79 Box-Cox Normality Plot

79.1 Definition

The Box-Cox Normality Plot is closely related to the PPCC Plot. It uses the same iterative procedure but with a different objective: instead of identifying which distribution best fits the data, the Box-Cox Normality Plot finds the optimal power transformation parameter \(\lambda\) (based on the Box-Cox transformation (Box and Cox 1964)) that makes the data as close to normally distributed as possible.

The procedure works as follows:

a value for the transformation parameter \(\lambda\) is set to an initial value
all observations are transformed using the Box-Cox transformation for the current value of \(\lambda\)
the Normal Probability Plot (i.e.

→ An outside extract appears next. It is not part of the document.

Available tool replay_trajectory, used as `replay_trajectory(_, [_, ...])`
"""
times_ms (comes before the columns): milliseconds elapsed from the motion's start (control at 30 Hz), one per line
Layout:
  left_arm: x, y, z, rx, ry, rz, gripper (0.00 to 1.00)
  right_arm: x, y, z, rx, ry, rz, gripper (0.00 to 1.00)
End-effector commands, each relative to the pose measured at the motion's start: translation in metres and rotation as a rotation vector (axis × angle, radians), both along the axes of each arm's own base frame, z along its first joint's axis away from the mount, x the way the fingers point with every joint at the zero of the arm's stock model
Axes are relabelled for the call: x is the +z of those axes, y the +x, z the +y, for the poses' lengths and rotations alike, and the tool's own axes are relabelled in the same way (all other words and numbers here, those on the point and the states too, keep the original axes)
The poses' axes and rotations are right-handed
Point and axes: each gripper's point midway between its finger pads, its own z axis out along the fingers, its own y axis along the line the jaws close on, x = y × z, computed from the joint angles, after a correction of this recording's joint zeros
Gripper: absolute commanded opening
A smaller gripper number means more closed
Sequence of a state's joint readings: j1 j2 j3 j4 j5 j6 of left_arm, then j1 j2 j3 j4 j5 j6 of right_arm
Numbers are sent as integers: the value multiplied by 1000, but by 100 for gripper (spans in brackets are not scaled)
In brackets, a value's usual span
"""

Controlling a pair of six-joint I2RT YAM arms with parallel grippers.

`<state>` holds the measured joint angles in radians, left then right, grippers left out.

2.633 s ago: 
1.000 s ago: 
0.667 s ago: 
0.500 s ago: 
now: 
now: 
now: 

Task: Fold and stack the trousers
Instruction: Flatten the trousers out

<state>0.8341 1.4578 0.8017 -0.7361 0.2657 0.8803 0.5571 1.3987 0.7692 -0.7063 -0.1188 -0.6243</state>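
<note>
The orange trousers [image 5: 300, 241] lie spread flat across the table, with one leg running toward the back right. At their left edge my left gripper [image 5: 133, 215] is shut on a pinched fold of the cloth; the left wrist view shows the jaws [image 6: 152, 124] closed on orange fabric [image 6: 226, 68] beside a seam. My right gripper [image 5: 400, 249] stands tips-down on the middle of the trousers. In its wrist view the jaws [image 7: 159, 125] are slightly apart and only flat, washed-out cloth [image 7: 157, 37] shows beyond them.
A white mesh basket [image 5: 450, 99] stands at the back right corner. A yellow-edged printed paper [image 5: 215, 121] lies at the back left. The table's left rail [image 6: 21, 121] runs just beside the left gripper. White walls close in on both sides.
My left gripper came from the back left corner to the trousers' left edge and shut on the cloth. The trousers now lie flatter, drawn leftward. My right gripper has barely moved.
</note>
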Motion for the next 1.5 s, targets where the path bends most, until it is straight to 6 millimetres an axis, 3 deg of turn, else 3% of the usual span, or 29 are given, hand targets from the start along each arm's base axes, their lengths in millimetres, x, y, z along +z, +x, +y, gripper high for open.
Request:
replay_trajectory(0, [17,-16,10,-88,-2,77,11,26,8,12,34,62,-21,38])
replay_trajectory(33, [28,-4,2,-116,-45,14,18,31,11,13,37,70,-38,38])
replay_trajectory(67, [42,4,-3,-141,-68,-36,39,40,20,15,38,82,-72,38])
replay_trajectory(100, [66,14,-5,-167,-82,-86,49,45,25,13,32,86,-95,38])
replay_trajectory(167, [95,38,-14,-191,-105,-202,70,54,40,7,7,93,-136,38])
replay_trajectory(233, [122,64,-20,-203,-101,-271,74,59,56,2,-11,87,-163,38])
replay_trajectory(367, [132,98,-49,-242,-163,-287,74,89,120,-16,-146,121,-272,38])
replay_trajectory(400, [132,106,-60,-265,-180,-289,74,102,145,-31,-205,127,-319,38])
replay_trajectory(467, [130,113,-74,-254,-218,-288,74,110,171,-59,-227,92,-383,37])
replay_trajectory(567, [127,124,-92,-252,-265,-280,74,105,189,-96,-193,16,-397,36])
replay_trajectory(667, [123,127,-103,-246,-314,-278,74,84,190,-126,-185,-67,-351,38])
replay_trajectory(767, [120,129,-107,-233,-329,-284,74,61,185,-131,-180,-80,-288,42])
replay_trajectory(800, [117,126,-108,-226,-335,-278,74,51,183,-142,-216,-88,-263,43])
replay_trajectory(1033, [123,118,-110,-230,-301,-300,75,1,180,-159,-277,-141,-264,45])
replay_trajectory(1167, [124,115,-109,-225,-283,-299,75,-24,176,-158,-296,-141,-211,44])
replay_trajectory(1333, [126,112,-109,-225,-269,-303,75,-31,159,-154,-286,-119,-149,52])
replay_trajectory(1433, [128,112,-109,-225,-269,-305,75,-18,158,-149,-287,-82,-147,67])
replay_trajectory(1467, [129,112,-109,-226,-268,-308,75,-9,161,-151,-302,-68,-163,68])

QQ Plot against the Normal Distribution) is computed for the transformed data
the Pearson Correlation Coefficient (of the Normal Probability Plot) is computed and stored together with the current value of \(\lambda\)
steps 2 through 4 are repeated until a (pre-specified) final value is reached for the transformation parameter
a plot is generated which shows all Pearson Correlation Coefficients against their respective \(\lambda\) values

The \(\lambda\) value that produces the highest correlation indicates the power transformation that brings the data closest to normality.

79.1.1 Full (Sign-Preserving) Power Transformation

The following sign-preserving, Box-Cox-like transformation is defined as

\[ T(Y) = \begin{cases}\text{sign}(Y)\frac{|Y|^\lambda-1}{\lambda} & \text{for } \lambda \neq 0 \\\text{sign}(Y)\ln|Y| & \text{for } \lambda = 0\end{cases} \]

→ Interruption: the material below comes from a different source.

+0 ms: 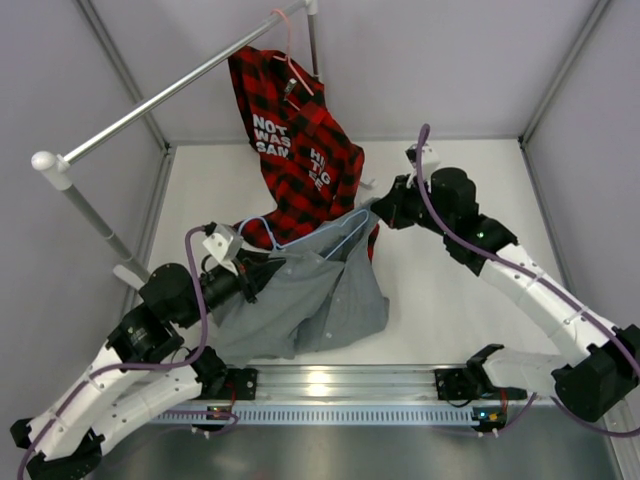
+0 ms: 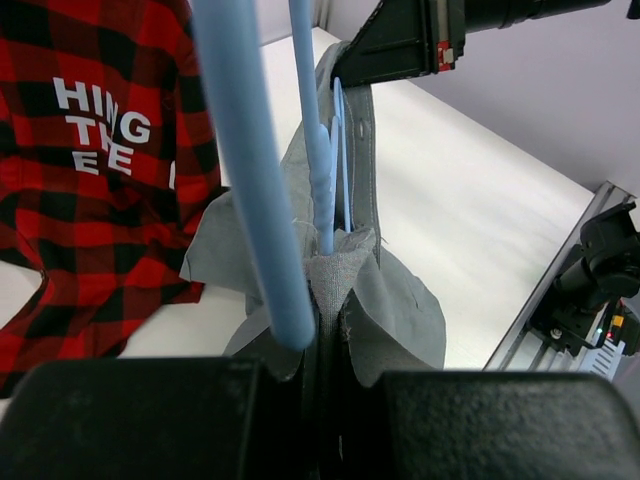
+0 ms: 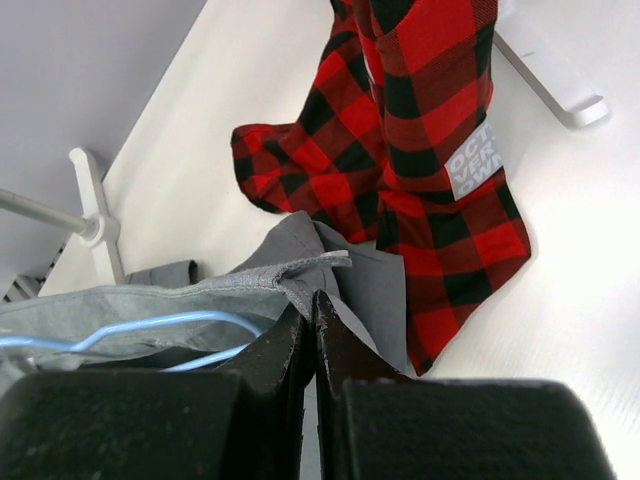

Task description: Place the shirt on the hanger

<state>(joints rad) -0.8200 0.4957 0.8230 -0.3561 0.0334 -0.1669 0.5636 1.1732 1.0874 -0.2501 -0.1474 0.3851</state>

which is the default setting for the Box-Cox Normality Plot in this module. It is not the standard Box-Cox transformation: standard Box-Cox requires strictly positive data (or an additive shift), while the use of \(\text{sign}(Y)\) and \(|Y|\) allows this variant to handle negative values (except \(Y=0\) when \(\lambda=0\)).

79.1.2 Simple Box-Cox Transformation

The simple Box-Cox transformation is defined as

\[ T(Y) = \begin{cases} Y^\lambda & \text{for } \lambda \neq 0 \\ \ln Y & \text{for } \lambda = 0\end{cases} \]

The simple transformation is more commonly encountered in the literature but requires strictly positive data.

Common values of \(\lambda\) correspond to well-known transformations – Table 79.1 shows the most frequently used values.

Table 79.1: Common Box-Cox lambda values and their corresponding transformations

\(\lambda\)	Transformation
\(\lambda = -1\)	reciprocal: \(T(Y) = 1/Y\)
\(\lambda = -0.5\)	reciprocal square root: \(T(Y) = 1/\sqrt{Y}\)
\(\lambda = 0\)	natural logarithm: \(T(Y) = \ln Y\)
\(\lambda = 0.5\)	square root: \(T(Y) = \sqrt{Y}\)
\(\lambda = 1\)	no transformation: \(T(Y) = Y\) (identity)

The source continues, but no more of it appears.